Link: http://www.eupedia.com/forum/threads/27813-Bones-of-Richard-III-found

Maciamo
04-12-14, 08:57
Great. Now we know that Richard III was G2(a), but also that there is probably another royal English lineage that is R1b-U152 (the three modern relatives). This only problem with this situation is that we can't extrapolate what haplogroup were any other king in Richard III's lineage since we don't know when the non-paternity event took place.

If I had to guess, I wouldn't be surprised if Richard III himself was not the son of Richard of York. His presumed father spent a lot of time in the Tower of London between 1450 and 1452. Richard III was born on 2 October 1452, and therefore must have been conceived around 2 January 1452. I don't have the exact details of his father's whereabouts, but if he was often incarcerated during that period, his wife could easily have had an affair. That would explain why Richard III could behave in such a cruel way toward his (half-)nephews, as they would be more genetically distant.

Another possibility is that Edmund of Langley, the founder of the House of York, was not genetically the son of Edward III. That would explain why he felt the need to create a rival royal lineage, not being a descendant of the Plantagenets. This kind of schism within a royal family lasting for several generations is unique in English history and not very common anywhere in European history.

MMaximus
04-12-14, 19:54
Great.

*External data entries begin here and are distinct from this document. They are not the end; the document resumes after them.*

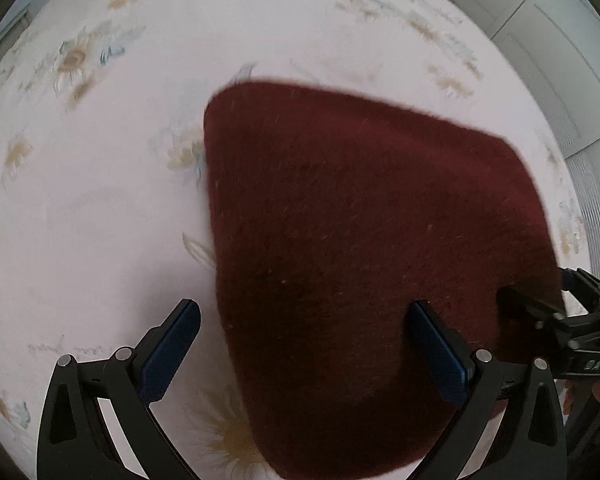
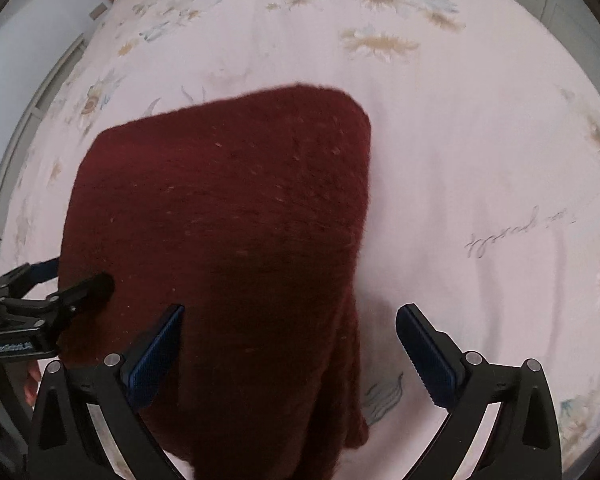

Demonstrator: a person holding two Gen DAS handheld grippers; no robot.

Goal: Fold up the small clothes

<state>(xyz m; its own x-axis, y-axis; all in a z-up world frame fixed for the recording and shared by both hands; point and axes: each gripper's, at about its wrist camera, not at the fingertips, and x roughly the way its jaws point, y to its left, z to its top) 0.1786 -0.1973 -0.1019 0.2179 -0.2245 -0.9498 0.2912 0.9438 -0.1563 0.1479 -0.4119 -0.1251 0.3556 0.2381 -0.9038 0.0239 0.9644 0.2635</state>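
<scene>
Dark red fuzzy knit garment [image 1: 360, 248] lies flat on the pale floral bedsheet [image 1: 100, 220], its long axis running from the grippers toward the sheet's far side, rounded far edge pointing away. Left gripper [image 1: 306, 344] and right gripper [image 2: 290, 348] both stand wide, nothing pinched. Each straddles a near side edge of the knit, about equally close; near end looks bunched, uncertain.
</scene>
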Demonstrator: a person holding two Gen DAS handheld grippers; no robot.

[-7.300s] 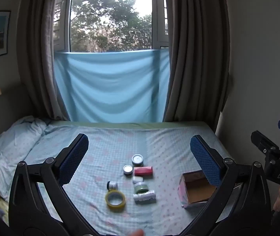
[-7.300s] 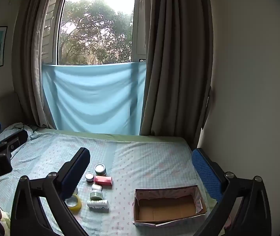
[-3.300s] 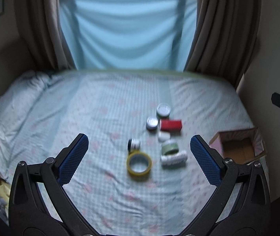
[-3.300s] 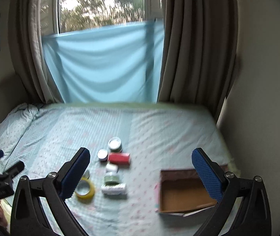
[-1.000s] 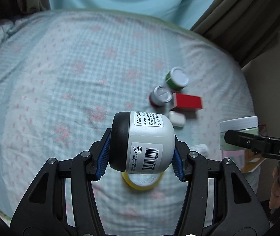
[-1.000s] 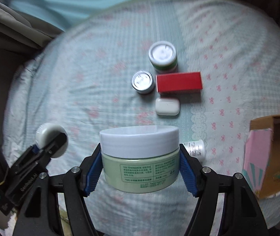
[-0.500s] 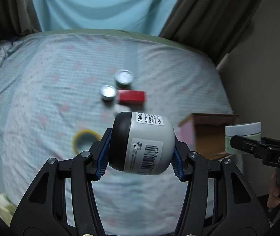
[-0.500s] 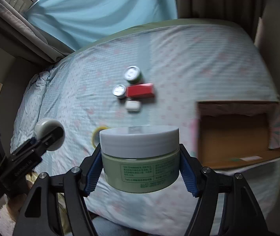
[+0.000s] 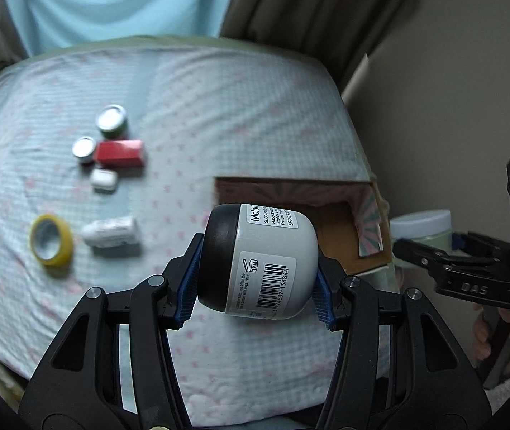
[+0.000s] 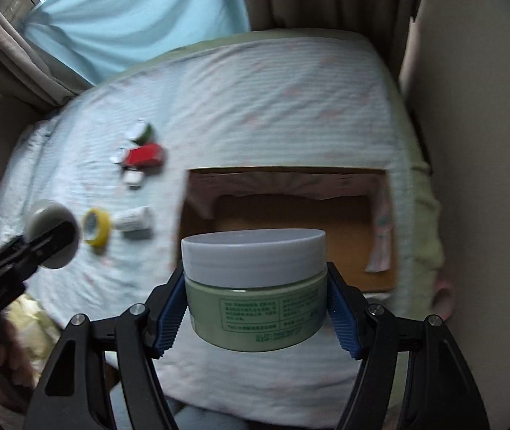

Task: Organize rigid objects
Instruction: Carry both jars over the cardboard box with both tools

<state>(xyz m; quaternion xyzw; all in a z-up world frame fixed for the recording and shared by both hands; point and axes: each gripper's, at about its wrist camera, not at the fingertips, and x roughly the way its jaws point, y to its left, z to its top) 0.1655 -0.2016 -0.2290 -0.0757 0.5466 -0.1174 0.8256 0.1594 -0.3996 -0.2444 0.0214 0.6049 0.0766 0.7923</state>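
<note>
On the bed (image 9: 219, 114), its pale checked sheet under a blue cloth (image 9: 118, 3) and brown curtains (image 9: 312, 10), the left gripper (image 9: 256, 288) has its fingers clamped on a white jar (image 9: 269, 268), and the right gripper (image 10: 256, 317) on a green jar (image 10: 255, 286) above the cardboard box (image 10: 355, 229).

Cardboard box (image 10: 380, 261) interior bare, open from above; pink walls rim it. Bedsheet (image 9: 237, 107) between box and item cluster around red box (image 9: 120, 153) is free.
</note>
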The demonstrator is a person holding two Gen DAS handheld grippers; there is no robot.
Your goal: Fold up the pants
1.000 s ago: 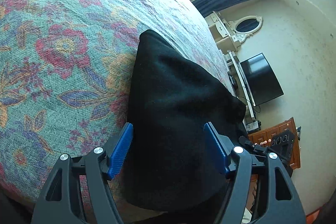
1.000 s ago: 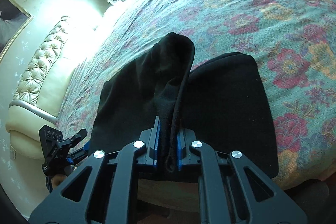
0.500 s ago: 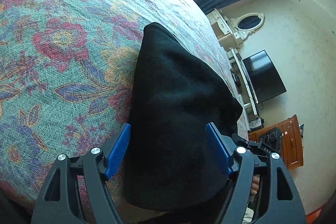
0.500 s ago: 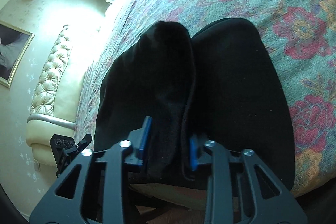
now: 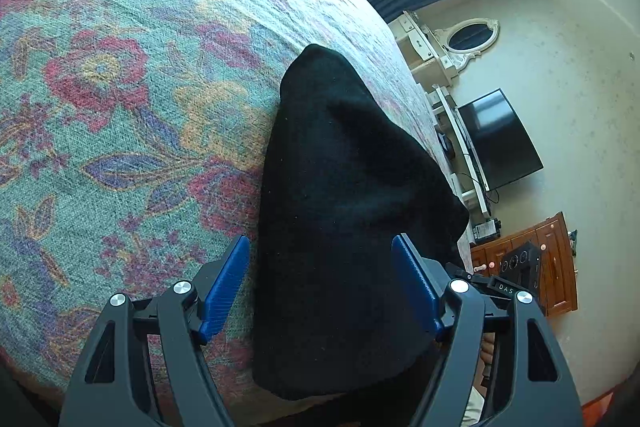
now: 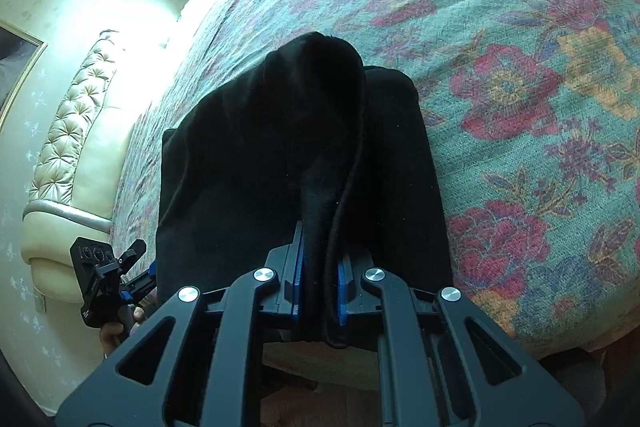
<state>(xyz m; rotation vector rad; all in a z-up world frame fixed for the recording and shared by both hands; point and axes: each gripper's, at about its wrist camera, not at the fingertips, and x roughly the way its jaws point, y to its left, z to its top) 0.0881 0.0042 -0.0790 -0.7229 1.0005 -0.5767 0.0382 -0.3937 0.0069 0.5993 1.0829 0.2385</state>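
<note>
The black pants [image 5: 340, 227] lie folded on the floral bedspread [image 5: 120, 107] at the bed's near edge. My left gripper [image 5: 320, 283] is open, its blue pads on either side of the near end of the pants, not pinching. My right gripper [image 6: 319, 279] is shut on a raised fold of the black pants [image 6: 280, 147], which stands up as a ridge between the pads. The left gripper also shows in the right wrist view [image 6: 108, 275] at the pants' left edge.
The bedspread [image 6: 520, 87] stretches far beyond the pants. A padded cream headboard [image 6: 68, 131] is at left in the right wrist view. A television [image 5: 500, 139], a white dresser with mirror [image 5: 448, 43] and a wooden cabinet [image 5: 552, 259] stand beyond the bed.
My right gripper loosened half a second ago and has closed again on the fold. The left gripper stayed open and the pants shifted slightly between its pads.
</note>
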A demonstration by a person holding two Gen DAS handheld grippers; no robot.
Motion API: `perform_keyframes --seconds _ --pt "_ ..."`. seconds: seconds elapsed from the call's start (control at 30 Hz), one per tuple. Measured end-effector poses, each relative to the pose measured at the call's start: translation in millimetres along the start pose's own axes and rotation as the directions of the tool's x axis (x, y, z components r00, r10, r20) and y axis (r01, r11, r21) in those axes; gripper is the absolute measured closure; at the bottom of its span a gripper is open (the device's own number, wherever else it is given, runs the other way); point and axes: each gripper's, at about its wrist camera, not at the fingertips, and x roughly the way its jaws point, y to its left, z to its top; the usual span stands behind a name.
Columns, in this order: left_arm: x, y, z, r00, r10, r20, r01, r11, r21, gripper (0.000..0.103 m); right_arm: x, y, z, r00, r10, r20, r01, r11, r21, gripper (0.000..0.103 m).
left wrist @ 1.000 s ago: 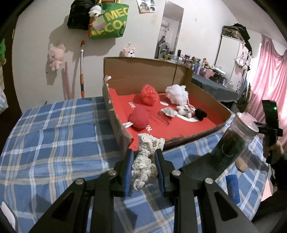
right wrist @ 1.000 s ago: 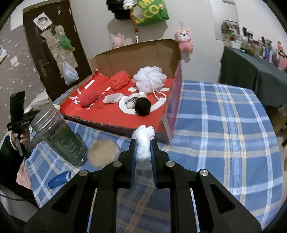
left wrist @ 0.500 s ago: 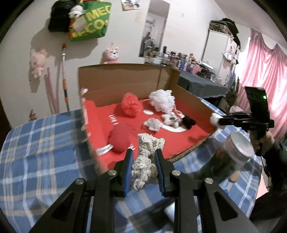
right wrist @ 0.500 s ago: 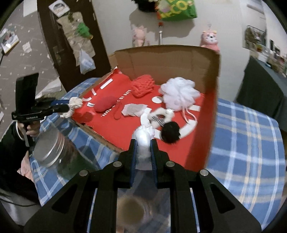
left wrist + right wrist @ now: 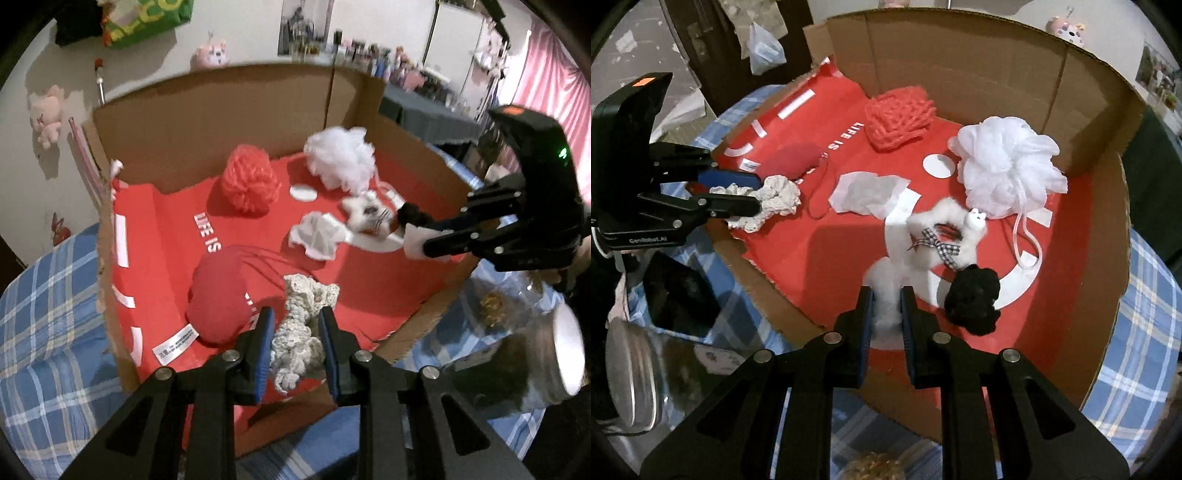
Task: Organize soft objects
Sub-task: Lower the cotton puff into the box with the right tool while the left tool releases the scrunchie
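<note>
My left gripper (image 5: 297, 334) is shut on a cream crocheted piece (image 5: 301, 325), held over the near edge of the cardboard box (image 5: 207, 110). The same gripper (image 5: 757, 201) shows at the left of the right wrist view with the crochet (image 5: 775, 199) in it. My right gripper (image 5: 886, 308) is shut on a white fluffy wad (image 5: 884, 291) above the box's red lining (image 5: 820, 258); in the left wrist view it (image 5: 413, 243) reaches in from the right. In the box lie a red pouf (image 5: 249, 184), a white mesh pouf (image 5: 1008, 173), a red plush lump (image 5: 218, 295), a black pompom (image 5: 973, 301) and a white fuzzy scrunchie (image 5: 945, 229).
The box stands on a bed with a blue plaid cover (image 5: 40, 314). A glass jar with a silver lid (image 5: 543, 373) lies to the right of the box, and a dark phone-like slab (image 5: 679, 295) rests near the jar (image 5: 635, 380). Plush toys (image 5: 46, 114) hang on the wall.
Both grippers have travelled from over the plaid cover to over the box, each keeping its soft item. The box has grown much larger in both views.
</note>
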Motion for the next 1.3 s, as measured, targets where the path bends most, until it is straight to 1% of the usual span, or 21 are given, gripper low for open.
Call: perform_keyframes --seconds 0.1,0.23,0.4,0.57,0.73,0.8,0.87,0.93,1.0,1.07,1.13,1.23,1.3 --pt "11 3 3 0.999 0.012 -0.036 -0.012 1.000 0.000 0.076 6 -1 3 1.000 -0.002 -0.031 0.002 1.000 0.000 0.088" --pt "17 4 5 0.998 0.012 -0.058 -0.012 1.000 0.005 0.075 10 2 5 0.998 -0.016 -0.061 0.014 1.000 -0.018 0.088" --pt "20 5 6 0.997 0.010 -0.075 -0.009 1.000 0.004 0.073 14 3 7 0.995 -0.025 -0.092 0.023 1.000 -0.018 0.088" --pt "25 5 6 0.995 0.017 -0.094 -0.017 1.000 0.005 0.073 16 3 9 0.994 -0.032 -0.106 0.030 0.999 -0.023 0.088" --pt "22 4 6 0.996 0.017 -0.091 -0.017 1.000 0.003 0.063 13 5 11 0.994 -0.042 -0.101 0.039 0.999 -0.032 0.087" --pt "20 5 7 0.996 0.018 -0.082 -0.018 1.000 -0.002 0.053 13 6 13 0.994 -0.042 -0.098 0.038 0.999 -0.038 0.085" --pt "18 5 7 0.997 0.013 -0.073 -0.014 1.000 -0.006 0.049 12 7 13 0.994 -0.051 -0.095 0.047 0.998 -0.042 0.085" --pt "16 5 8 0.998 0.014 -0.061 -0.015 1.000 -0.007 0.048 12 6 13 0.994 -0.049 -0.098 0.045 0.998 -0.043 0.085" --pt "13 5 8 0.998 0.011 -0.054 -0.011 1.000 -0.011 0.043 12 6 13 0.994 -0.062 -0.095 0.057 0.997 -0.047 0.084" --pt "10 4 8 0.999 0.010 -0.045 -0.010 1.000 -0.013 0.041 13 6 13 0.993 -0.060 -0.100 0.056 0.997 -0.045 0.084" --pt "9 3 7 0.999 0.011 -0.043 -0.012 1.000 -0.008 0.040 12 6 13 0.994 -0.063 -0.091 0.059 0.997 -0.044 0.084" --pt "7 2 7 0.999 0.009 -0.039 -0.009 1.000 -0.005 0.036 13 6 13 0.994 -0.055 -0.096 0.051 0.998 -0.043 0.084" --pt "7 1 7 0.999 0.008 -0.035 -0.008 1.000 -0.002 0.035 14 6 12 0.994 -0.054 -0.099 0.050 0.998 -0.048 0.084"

Now we know that Richard III was G2(a), but also that there is probably another royal English lineage that is R1b-U152 (the three modern relatives). This only problem with this situation is that we can't extrapolate what haplogroup were any other king in Richard III's lineage since we don't know when the non-paternity event took place.

If I had to guess, I wouldn't be surprised if Richard III himself was not the son of Richard of York. His presumed father spent a lot of time in the Tower of London between 1450 and 1452. Richard III was born on 2 October 1452, and therefore must have been conceived around 2 January 1452. I don't have the exact details of his father's whereabouts, but if he was often incarcerated during that period, his wife could easily have had an affair. That would explain why Richard III could behave in such a cruel way toward his (half-)nephews, as they would be more genetically distant.

Another possibility is that Edmund of Langley, the founder of the House of York, was not genetically the son of Edward III. That would explain why he felt the need to create a rival royal lineage, not being a descendant of the Plantagenets. This kind of schism within a royal family lasting for several generations is unique in English history and not very common anywhere in European history.

Isn't this branch of the Royal family essentially a Frankish one and an offshoot of the French royalty? So the G2a result would somewhat make sense considering the two test conducted on french kings.